Medicine and the Arts
Swendiman, Robert A.; Latessa, Robyn A. MD
Mr. Swendiman is a fourth-year medical student, University of North Carolina at Chapel Hill School of Medicine, Chapel Hill, North Carolina, and is currently working toward a master of public policy degree at the Harvard Kennedy School of Government, Cambridge, Massachusetts; e-mail: email@example.com.
Dr. Latessa is associate professor of family medicine and campus director, Longitudinal Program, University of North Carolina School of Medicine Asheville, Asheville, North Carolina.
It is a challenge to capture a medical experience in 55 words or less. As a third-year student at the University of North Carolina at Chapel Hill School of Medicine, I had such an opportunity during our monthly “Art of Medicine” discussions, where seasoned attending physicians met with budding student–doctors to deliberate on life as a physician. Instead of focusing on the pathophysiology of diseases or individual clinical cases, we considered work–life balance and humanism in everyday practice. Each month we peppered veteran physicians with our questions on a wide range of topics. We reflected, and we wrote.

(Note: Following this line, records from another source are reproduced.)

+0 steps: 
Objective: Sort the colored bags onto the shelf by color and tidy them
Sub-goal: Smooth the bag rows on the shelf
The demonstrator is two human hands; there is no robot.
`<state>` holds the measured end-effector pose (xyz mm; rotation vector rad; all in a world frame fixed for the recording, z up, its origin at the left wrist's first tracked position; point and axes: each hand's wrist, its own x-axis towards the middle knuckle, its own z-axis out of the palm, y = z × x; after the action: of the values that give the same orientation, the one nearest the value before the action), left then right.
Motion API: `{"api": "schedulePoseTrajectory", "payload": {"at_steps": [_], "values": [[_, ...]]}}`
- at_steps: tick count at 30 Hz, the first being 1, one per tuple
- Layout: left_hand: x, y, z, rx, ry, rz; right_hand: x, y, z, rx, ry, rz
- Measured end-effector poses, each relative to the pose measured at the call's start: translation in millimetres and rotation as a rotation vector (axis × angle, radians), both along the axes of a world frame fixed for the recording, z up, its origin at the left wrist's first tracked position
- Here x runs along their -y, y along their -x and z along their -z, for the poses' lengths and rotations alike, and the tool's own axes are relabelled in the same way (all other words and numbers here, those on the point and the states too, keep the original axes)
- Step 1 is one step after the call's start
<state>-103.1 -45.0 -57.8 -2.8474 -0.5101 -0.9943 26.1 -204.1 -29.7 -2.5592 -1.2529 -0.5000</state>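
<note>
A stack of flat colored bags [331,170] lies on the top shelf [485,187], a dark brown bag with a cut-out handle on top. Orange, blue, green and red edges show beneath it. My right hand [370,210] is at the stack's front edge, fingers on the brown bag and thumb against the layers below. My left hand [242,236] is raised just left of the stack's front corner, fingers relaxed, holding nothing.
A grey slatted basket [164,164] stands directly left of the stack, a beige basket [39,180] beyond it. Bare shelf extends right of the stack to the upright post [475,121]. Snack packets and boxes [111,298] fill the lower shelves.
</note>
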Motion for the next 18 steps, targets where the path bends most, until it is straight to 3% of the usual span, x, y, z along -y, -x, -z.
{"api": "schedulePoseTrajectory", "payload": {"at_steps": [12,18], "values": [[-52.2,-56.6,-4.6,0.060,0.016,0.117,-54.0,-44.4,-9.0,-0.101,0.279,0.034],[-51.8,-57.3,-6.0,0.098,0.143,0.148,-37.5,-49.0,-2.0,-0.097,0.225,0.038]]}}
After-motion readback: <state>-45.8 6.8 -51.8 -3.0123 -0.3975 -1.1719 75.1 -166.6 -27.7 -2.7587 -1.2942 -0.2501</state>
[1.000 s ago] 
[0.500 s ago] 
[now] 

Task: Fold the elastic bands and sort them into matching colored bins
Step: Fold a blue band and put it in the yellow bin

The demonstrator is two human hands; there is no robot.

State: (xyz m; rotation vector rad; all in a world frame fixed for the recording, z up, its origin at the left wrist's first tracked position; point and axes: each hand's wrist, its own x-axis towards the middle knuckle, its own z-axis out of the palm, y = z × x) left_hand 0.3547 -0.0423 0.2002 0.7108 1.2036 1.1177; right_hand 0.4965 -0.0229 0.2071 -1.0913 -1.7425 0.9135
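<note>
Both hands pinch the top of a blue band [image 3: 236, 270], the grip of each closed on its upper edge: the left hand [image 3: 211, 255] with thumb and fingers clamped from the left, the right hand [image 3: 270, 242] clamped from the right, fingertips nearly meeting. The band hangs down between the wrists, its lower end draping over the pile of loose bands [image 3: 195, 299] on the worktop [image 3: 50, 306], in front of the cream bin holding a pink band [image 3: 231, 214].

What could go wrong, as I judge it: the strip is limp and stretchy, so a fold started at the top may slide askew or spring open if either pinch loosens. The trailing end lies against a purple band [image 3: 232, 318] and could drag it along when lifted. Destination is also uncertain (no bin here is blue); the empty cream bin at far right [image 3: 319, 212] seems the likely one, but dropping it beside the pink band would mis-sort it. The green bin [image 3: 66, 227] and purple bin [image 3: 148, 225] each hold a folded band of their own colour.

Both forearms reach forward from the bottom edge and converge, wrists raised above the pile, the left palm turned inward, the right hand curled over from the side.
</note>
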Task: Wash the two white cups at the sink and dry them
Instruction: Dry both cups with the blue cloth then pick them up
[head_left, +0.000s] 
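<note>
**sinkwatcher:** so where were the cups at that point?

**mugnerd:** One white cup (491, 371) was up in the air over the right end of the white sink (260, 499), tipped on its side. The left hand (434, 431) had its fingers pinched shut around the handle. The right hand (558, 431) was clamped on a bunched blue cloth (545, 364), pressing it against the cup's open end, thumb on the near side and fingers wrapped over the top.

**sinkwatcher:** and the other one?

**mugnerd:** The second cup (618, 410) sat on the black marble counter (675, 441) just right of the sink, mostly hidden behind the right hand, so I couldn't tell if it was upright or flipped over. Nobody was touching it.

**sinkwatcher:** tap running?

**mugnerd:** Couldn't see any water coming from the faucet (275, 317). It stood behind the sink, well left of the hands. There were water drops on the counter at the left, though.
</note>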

I wanted to present a case that spoke to the helplessness I often experience on the wards—a feeling of inadequacy that goes beyond the simple lack of knowledge every third-year student faces. Medical students typically enter the profession expecting to ameliorate suffering and improve the health of their fellow human beings. However, we often idealize this notion, imagining our power to be much greater than it actually is. As I spend more time in clinical medicine, I struggle with the limits of my knowledge and abilities. I cannot ensure that my patients take their medications or quit smoking. I cannot guarantee that they will have food on the table and a roof over their heads. And, I cannot always safeguard a child from the trauma of physical abuse.
This case unfolded during a day I spent with a pediatric orthopedic surgeon in Asheville, North Carolina. The radiological studies showed a clear pathologic process which the doctor narrowed down to one of two very unfortunate diagnoses: advanced bone cancer or child abuse. The mood in the operating room was grim. This was the first case in which I assisted where there was no “good” outcome for the child. I retracted quietly, not looking forward to the inevitable conversation with the parents. A cloud of silence rested heavily over the room as we waited for the call from the lab, heads bowed, as if in prayer.
In the end, a child abuse specialist was brought in, and the case was turned over to the authorities. I did not see the patient in follow-up, nor was I able to track the progress of the investigation. Left powerless, I did the only thing I could do: I wrote.
Students are themselves caught between a rock and a hard place in navigating their approach to difficult patient situations. If they try to harden their spirit and detach to survive emotionally, this will lead to loss of empathy and poor connections with patients. If they take each tough scenario too much to heart, they will not be able to practice medicine day-to-day.
These situations will continue throughout Robert’s medical career, and they are the ones that will likely challenge him the most. We all develop ways of coping after years of experience, introspection, and humility. Each person’s response will be unique. One possible strategy is to do just what Robert has done: reflect on difficult experiences and write about them. Reflecting about reactions to difficult medical situations with a peer or faculty mentor can help allay some of the uncertainty and feelings of powerlessness. This can create a healthy balance between “letting go” and confronting the issue in a productive way. When I have a particularly tough experience, I discuss the case further with colleagues, share my vulnerability, feel gratitude for my own blessings, and reach out more to connect with others in my daily professional and personal life.
Vulnerability is perhaps at the core of many of these difficult patient care situations we face. Robert has been able to discover this at a very early stage of his professional development. Through a particularly challenging patient encounter, he has found that he, as a physician and person, is as vulnerable as his patient. Brené Brown1 reminds us that feeling vulnerable is not a weakness but, instead, is evidence of courage and is the “birthplace of innovation, creativity, and change.”
Welcome, Robert, to our professional and human condition. Do not pull away from it. Embrace it and allow it to lead you. It will make you a better physician and person.